December 13, 2022
Social Stride counters online hate with education and supports
A safe online space, free from hate and discrimination. That is the vision of Gurpreet Kaur Bolina and Deanne Vuzi. In 2020, they brought that vision to the John Humphrey Centre for Peace and Human Rights (JHC) and began piloting the Social Stride initiative.
Through advocacy and education, Social Stride addresses the increasing issue of online hate by countering misinformation, capturing best practices to respond to hate and discrimination, supporting victims, providing workshops and creating responsive digital literacy campaigns. One of Social Stride’s key focuses is the team of volunteers, called Incident Reporters, who monitor social media platforms for harmful content.
“The Incident Reporter volunteers are like [Social Stride’s] eyes,” says Bolina. “They report the harms they witness in virtual spaces.”
The incident reports are captured in a form developed by Social Stride’s research team. The forms are analyzed to understand hateful tendencies, to determine content for educational material and to understand behaviours. The hope is that this information will be used to inform future policy development.
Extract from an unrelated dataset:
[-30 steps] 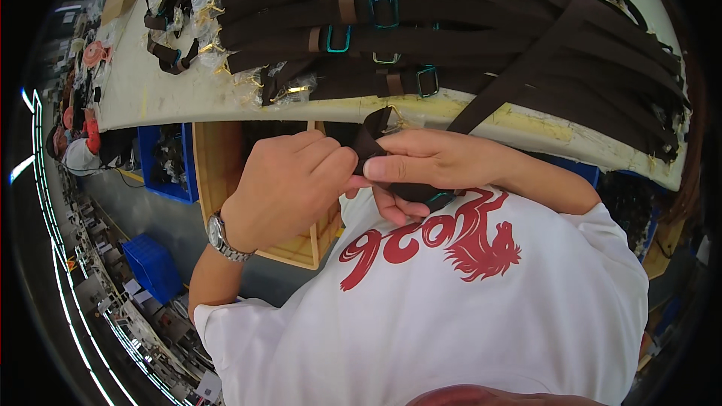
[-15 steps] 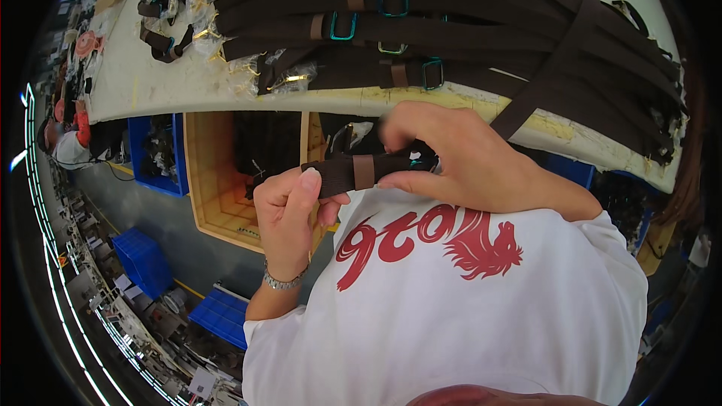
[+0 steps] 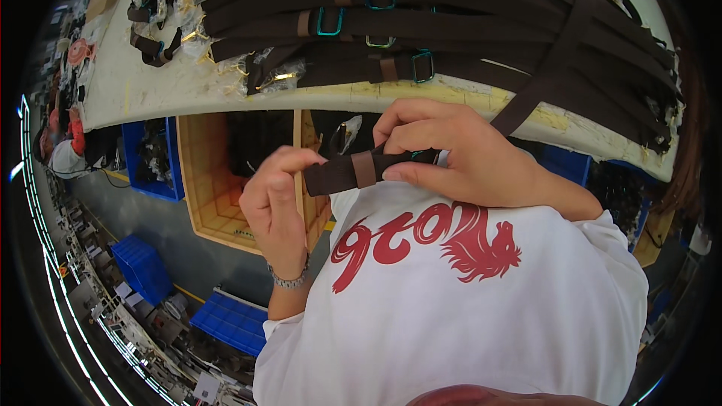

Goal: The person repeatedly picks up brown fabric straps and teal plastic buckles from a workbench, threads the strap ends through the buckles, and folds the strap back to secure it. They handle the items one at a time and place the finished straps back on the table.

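Note:
A dark brown webbing strap [image 3: 329, 178] is held up in front of my chest, its end pointing left. A lighter brown loop [image 3: 364, 170] goes around it, and a bit of teal buckle shows beside my fingers. My right hand [image 3: 444, 152] is closed on the strap just right of the loop, thumb below and fingers above. At the strap's left end, my left hand [image 3: 277, 199] has its thumb and index finger apart; the index fingertip is at the strap's upper corner, and I cannot tell whether it touches. More of the strap runs up from behind my right hand toward the table.
Many dark straps [image 3: 466, 34] with teal and gold buckles lie across the pale table [image 3: 165, 94]. Below its edge stand a wooden crate [image 3: 186, 180] and a blue bin [image 3: 129, 158]. Blue crates [image 3: 143, 267] sit on the floor. Another person [image 3: 68, 158] is at far left.
My left thumb and fingers have come off the strap's end and spread, the hand shifting slightly left. My right hand keeps its hold by the loop. The view has shifted a little.

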Demonstrator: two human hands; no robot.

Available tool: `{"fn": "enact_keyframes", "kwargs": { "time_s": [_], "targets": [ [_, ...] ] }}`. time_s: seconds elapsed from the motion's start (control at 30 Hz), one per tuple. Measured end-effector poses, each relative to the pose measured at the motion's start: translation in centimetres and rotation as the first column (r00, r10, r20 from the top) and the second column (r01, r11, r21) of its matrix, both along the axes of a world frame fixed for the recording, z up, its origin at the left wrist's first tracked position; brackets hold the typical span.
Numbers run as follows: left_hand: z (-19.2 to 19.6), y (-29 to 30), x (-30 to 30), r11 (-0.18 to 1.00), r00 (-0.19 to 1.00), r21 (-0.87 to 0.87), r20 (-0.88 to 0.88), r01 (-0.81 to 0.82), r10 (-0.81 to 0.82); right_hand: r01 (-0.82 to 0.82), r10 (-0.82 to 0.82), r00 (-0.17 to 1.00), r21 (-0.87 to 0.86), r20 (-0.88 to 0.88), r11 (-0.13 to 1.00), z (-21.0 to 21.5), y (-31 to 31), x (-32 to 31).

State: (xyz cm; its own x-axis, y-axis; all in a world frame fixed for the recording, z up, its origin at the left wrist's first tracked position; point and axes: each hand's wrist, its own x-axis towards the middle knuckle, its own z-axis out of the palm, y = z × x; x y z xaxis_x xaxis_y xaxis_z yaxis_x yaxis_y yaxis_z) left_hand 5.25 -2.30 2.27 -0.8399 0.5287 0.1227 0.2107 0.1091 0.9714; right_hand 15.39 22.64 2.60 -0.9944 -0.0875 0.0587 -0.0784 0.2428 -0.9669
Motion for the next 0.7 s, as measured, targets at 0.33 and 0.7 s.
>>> {"fn": "enact_keyframes", "kwargs": {
  "time_s": [0.33,0.7],
  "targets": [
    [-1.5,1.3,-0.6,0.999,0.997,-0.024,0.071,0.041,-0.040,-0.085,0.084,0.996,-0.129,-0.014,0.988,0.3,1.2,0.3],
    [-1.4,-0.8,-3.7,0.861,0.868,-0.147,0.192,0.487,-0.458,-0.345,0.342,0.939,-0.136,-0.048,0.929,0.2,2.6,1.7]
  ]
}}
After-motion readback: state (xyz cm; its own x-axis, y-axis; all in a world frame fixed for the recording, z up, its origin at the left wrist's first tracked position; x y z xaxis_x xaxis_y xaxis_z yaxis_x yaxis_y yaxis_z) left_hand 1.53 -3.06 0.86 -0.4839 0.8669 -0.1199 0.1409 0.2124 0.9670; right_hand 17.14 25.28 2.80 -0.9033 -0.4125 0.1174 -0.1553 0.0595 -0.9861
While Social Stride started as a youth-focused initiative, the team has expanded its scope. Social Stride’s digital literacy campaigns, which educate on topics ranging from developing critical media skills to myth busting, have been geared towards people of all ages.
“We see the necessity of bringing digital literacy to parents and teachers,” says Vuzi. “As someone who grew up in the early era of social media, I can’t really blame my parents for not knowing how to teach me to interact with online hate and misinformation. But starting those conversations is very important. We need a way to guide youth into a healthier online environment and let them express their identities.”
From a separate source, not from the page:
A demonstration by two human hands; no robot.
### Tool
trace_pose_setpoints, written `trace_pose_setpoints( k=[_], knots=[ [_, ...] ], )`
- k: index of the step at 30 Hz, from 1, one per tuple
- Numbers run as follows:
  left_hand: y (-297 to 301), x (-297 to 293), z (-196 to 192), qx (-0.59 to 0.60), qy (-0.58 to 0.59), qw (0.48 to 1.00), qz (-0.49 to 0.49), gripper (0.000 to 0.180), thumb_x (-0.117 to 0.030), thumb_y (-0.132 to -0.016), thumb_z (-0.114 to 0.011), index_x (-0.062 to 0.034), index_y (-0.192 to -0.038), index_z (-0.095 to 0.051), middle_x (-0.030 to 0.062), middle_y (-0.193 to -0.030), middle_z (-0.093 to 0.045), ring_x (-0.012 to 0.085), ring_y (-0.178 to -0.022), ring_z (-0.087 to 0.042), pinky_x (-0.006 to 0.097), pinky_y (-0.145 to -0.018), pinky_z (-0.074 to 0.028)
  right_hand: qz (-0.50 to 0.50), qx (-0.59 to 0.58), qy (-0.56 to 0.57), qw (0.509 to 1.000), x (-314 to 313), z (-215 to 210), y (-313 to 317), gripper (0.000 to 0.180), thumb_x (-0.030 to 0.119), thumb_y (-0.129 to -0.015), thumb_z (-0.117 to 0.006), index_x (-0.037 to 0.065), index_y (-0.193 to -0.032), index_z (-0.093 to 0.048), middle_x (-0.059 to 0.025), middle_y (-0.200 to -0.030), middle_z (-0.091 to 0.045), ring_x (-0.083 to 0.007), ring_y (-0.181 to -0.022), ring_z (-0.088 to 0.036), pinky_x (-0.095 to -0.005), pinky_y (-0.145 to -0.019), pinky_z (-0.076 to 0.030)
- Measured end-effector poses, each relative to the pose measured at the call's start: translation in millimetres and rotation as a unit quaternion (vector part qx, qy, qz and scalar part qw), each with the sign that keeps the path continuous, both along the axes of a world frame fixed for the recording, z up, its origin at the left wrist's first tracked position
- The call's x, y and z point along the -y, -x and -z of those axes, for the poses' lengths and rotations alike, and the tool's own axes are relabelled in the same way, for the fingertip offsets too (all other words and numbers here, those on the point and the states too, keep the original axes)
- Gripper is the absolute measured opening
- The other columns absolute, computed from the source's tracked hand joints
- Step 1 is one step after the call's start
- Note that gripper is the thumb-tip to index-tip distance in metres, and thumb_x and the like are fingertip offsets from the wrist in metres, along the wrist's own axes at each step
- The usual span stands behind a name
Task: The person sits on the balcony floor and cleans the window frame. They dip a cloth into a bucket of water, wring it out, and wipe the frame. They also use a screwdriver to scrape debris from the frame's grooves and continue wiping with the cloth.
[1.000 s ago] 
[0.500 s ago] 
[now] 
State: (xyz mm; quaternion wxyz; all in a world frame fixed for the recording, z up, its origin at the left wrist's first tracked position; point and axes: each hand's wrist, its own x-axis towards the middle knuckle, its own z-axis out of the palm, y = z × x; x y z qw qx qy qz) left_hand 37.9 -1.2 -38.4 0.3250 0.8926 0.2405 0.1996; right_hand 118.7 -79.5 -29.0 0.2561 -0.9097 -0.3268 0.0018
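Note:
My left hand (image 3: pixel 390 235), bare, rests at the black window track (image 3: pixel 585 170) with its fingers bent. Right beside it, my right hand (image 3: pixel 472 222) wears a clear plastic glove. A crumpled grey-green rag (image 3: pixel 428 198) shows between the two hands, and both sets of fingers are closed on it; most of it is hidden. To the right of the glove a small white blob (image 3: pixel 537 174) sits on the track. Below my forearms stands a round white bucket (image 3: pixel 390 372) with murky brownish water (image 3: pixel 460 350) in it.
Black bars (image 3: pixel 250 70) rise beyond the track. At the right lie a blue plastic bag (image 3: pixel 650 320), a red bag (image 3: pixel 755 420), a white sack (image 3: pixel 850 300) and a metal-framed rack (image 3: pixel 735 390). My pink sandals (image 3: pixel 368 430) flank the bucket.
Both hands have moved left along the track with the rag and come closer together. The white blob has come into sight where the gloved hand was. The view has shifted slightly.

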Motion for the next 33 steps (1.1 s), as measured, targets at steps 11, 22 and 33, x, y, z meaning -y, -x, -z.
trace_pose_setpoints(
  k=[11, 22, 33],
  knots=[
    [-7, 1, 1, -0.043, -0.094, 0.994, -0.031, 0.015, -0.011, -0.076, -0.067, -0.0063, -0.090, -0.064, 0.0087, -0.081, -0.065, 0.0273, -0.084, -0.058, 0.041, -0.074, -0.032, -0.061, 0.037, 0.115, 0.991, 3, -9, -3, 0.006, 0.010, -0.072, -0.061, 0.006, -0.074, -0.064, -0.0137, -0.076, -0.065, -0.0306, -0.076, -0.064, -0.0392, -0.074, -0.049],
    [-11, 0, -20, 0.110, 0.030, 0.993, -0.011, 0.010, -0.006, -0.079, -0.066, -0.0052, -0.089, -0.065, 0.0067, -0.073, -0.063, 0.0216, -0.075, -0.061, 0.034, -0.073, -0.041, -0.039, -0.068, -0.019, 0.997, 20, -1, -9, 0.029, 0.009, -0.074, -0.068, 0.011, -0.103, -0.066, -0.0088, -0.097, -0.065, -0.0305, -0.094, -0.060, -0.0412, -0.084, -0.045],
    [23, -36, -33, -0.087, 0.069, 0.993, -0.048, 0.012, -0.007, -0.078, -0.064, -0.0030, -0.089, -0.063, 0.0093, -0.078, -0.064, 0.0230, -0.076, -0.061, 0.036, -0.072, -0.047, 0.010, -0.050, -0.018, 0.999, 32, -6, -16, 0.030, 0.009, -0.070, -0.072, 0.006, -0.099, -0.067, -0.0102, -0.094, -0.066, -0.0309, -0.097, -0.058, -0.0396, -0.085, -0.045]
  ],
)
To further its cause, Social Stride offers workshops on addressing hate, mental health and digital literacy. It also organizes national gatherings.
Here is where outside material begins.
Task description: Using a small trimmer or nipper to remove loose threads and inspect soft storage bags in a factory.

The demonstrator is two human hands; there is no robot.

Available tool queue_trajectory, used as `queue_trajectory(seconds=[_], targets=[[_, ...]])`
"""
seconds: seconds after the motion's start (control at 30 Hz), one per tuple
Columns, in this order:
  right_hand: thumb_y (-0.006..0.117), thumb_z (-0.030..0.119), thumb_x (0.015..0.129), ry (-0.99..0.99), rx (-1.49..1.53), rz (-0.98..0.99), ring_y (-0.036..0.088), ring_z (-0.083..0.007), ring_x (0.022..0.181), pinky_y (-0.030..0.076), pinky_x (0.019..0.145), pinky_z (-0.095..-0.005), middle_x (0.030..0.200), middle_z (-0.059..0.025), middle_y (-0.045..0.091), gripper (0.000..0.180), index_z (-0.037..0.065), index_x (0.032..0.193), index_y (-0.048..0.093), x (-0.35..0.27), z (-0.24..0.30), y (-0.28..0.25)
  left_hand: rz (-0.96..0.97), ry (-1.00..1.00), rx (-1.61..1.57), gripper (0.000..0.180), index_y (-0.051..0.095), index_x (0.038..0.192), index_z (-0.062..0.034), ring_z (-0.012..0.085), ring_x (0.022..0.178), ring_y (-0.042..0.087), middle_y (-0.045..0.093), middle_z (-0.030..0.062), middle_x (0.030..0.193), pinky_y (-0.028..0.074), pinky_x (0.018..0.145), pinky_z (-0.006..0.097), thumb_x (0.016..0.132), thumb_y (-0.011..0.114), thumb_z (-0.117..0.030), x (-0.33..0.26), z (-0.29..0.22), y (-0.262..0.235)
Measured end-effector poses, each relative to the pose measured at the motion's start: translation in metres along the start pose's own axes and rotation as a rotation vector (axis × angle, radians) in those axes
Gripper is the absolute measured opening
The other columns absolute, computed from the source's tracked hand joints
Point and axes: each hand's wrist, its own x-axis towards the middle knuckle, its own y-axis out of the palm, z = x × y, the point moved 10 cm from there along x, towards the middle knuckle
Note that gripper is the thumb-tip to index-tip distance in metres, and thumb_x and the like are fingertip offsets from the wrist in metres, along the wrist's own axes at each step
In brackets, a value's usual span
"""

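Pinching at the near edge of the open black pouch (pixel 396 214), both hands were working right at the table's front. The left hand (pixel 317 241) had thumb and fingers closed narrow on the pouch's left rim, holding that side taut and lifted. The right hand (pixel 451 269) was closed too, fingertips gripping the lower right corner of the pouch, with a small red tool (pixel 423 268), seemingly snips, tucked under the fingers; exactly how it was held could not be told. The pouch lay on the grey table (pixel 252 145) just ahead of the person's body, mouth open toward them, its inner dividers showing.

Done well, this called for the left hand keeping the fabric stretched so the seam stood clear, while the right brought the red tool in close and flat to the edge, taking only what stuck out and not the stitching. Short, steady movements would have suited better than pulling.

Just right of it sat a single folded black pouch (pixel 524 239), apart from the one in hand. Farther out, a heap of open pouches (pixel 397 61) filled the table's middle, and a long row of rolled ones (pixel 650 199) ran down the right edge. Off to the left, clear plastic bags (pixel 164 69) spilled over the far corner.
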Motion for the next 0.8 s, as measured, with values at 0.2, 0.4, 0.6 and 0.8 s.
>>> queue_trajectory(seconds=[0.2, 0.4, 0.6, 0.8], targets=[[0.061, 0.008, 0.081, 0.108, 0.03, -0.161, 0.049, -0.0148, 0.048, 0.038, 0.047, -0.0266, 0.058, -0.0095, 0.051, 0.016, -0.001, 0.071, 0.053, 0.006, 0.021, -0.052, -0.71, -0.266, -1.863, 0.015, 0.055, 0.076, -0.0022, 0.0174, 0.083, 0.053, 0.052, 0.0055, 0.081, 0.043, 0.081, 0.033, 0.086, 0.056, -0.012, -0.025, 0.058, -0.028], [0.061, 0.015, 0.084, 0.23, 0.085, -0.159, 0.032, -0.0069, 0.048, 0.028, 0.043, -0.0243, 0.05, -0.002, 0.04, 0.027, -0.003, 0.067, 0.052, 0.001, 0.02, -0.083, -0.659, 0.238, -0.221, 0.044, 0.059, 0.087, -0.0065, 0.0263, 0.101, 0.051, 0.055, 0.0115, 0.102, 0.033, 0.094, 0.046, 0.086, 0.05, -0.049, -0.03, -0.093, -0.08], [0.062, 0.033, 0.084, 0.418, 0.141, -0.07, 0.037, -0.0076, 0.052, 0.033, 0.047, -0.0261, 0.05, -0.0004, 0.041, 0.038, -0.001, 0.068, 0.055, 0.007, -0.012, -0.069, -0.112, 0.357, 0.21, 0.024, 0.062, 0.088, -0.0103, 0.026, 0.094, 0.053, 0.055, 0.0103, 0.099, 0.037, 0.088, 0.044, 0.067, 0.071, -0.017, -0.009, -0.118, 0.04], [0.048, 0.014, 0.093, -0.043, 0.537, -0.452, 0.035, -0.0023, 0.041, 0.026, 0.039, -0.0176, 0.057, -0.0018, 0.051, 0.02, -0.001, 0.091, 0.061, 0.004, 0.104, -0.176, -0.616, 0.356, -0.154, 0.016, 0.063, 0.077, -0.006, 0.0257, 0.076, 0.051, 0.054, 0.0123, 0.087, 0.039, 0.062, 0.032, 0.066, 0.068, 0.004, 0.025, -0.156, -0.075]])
“We do need to think about how to better sustain Social Stride,” says Renée Vaugeois, Executive Director of JHC. “Once we decide to launch a project, it’s a big commitment.”
Recognizing its important contribution to helping shift the discourse in virtual space, Edmonton Community Foundation (ECF) provided JHC with an $80,000 grant to equip youth, teachers and agencies with increased capacity to identify and address online hate, discrimination and dis-misinformation.
Vaugeois understands that Social Stride can only thrive on continual engagement. The more resources they collect, the more capacity the team has.
“Mental health and wellness takes a lot to maintain, especially when the team often encounters online hate and harms,” says Vaugeois. “As much as we’d like to provide education and guidance for our community, we also need long-term, stable support from organizations like the ECF to help us set things in the right place.”
Social Stride relies on volunteer support as the initiative looks to expand its reach across Canada. Volunteers looking to engage with the initiative are welcome to join the network of community members who want to address hate and discrimination online.